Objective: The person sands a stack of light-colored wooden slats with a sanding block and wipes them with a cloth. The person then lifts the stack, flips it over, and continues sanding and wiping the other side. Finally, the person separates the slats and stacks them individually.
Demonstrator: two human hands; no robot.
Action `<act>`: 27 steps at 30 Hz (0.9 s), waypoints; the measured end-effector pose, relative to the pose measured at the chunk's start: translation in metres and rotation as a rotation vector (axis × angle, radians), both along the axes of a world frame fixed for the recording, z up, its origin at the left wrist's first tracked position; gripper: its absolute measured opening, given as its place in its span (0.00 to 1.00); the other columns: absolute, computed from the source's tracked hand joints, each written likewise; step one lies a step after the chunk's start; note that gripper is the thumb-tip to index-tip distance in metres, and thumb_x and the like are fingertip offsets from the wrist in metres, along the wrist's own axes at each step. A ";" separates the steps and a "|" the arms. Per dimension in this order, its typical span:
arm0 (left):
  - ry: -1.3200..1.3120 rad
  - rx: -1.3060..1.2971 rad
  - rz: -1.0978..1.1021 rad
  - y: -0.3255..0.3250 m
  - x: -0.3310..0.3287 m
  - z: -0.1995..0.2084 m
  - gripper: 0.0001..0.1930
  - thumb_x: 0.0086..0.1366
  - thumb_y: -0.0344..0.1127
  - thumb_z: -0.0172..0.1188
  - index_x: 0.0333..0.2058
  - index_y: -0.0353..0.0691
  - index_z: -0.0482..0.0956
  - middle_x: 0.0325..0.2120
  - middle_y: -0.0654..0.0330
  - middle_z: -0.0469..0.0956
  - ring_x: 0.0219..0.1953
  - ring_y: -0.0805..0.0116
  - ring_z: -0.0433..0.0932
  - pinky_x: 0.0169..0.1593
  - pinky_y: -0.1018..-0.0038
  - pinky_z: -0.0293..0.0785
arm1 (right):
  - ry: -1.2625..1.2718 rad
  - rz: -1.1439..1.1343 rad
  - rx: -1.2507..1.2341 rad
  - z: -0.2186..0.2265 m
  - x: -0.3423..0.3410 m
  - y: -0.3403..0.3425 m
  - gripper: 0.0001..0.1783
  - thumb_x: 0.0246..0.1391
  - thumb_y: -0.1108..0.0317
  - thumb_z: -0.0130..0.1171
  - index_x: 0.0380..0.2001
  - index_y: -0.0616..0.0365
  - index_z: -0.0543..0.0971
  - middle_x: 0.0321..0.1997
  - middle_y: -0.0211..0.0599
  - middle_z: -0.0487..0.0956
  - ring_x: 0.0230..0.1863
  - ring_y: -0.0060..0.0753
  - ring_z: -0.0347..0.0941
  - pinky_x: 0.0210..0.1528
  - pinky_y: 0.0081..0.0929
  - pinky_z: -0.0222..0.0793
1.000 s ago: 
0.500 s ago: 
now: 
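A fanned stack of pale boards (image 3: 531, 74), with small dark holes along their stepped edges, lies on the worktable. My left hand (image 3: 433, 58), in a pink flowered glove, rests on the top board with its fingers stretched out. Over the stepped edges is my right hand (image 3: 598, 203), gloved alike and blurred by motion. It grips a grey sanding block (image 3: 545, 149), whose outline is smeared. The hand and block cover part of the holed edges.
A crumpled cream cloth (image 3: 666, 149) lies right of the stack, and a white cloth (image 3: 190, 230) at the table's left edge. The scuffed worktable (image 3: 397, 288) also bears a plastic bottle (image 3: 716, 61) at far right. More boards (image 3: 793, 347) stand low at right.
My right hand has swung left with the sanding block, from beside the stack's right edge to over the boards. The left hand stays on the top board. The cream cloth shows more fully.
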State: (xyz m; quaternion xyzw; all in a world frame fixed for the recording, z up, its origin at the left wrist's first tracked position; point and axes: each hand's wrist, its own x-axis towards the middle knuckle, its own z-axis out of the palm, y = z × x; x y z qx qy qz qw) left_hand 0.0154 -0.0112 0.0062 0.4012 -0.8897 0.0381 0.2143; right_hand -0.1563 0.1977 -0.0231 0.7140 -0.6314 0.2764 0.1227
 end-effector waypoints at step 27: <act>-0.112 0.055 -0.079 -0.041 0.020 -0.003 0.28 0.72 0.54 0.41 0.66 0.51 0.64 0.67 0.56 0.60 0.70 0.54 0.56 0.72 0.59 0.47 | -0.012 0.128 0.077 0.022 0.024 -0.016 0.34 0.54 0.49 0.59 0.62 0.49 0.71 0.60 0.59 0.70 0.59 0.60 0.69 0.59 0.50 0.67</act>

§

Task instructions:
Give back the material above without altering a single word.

Written solution:
Objective: The person sands a stack of light-colored wooden slats with a sanding block and wipes them with a cloth. The person then lifts the stack, flips it over, and continues sanding and wiping the other side. Finally, the person separates the slats and stacks them individually.
Demonstrator: two human hands; no robot.
Action `<act>`: 27 steps at 30 Hz (0.9 s), waypoints; the measured end-effector pose, relative to the pose measured at the chunk's start: translation in metres and rotation as a rotation vector (axis × angle, radians), both along the axes of a world frame fixed for the recording, z up, its origin at the left wrist's first tracked position; gripper: its absolute measured opening, given as its place in its span (0.00 to 1.00); the other columns: absolute, computed from the source's tracked hand joints, each written likewise; step one lies a step after the chunk's start; note that gripper is the thumb-tip to index-tip distance in metres, and thumb_x and the like are fingertip offsets from the wrist in metres, along the wrist's own axes at each step. A ";" separates the steps and a "|" the arms. Per dimension in this order, its typical span:
arm0 (left):
  - ry: -1.3200..1.3120 rad
  - rx: -1.3060..1.2971 rad
  - rz: -1.0978..1.1021 rad
  - y: -0.3255..0.3250 m
  - x: -0.3310..0.3287 m
  - z: -0.1995..0.2084 m
  - gripper: 0.0001..0.1930
  - thumb_x: 0.0086..0.1366
  - thumb_y: -0.0344..0.1127
  - thumb_z: -0.0172..0.1188
  - index_x: 0.0333..0.2058
  - index_y: -0.0353..0.0691
  - index_z: -0.0482..0.0956
  - middle_x: 0.0325..0.2120
  - middle_y: -0.0654..0.0330
  - middle_z: -0.0469..0.0956
  - ring_x: 0.0219..0.1953
  - ring_y: -0.0805..0.0116
  - ring_z: -0.0433..0.0932
  - pinky_x: 0.0169..0.1593
  - pinky_y: -0.1018..-0.0038
  - pinky_z: -0.0293..0.0785
arm1 (right):
  - ry: -1.2625..1.2718 rad
  - rz: -1.1439..1.1343 rad
  - rx: -1.2507..1.2341 rad
  - z: -0.2186..0.2265 m
  - x: -0.3423..0.3410 m
  - y: -0.3403..0.3425 m
  - gripper: 0.0001..0.1783
  - thumb_x: 0.0246..0.1391
  - thumb_y: -0.1108..0.0317
  - thumb_z: -0.0130..0.1171
  - index_x: 0.0380..0.2001
  - index_y: -0.0616..0.0365
  - index_z: -0.0543..0.0971
  - middle_x: 0.0321..0.1997
  - middle_y: -0.0211..0.0599
  - middle_z: -0.0487..0.0956
  - ring_x: 0.0230..0.1863
  - ring_y: -0.0060..0.0753
  - ring_z: -0.0347..0.0941
  - pinky_x: 0.0210..0.1528
  - pinky_y: 0.0081..0.0929
  - pinky_z: -0.0222..0.0793
1.000 s ago: 
0.500 s ago: 
now: 
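A fanned stack of pale boards (image 3: 531, 74), with small dark holes along their stepped edges, lies on the worktable. My left hand (image 3: 433, 58), in a pink flowered glove, rests on the top board with its fingers stretched out. Over the stepped edges is my right hand (image 3: 598, 203), gloved alike and blurred by motion. It grips a grey sanding block (image 3: 545, 149), whose outline is smeared. The hand and block cover part of the holed edges.
A crumpled cream cloth (image 3: 666, 149) lies right of the stack, and a white cloth (image 3: 190, 230) at the table's left edge. The scuffed worktable (image 3: 397, 288) also bears a plastic bottle (image 3: 716, 61) at far right. More boards (image 3: 793, 347) stand low at right.
My right hand has swung left with the sanding block, from beside the stack's right edge to over the boards. The left hand stays on the top board. The cream cloth shows more fully.
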State: (xyz m; quaternion xyzw; all in a world frame fixed for the recording, z up, its origin at the left wrist's first tracked position; point and axes: each hand's wrist, its own x-axis towards the middle knuckle, its own z-axis out of the palm, y = z × x; x y z qx qy qz qw) left_hand 0.0154 -0.0112 0.0062 0.4012 -0.8897 0.0381 0.2143; right_hand -0.1563 0.1977 -0.0231 0.7140 -0.6314 0.2764 0.1227
 end-effector waypoints at step 27: <act>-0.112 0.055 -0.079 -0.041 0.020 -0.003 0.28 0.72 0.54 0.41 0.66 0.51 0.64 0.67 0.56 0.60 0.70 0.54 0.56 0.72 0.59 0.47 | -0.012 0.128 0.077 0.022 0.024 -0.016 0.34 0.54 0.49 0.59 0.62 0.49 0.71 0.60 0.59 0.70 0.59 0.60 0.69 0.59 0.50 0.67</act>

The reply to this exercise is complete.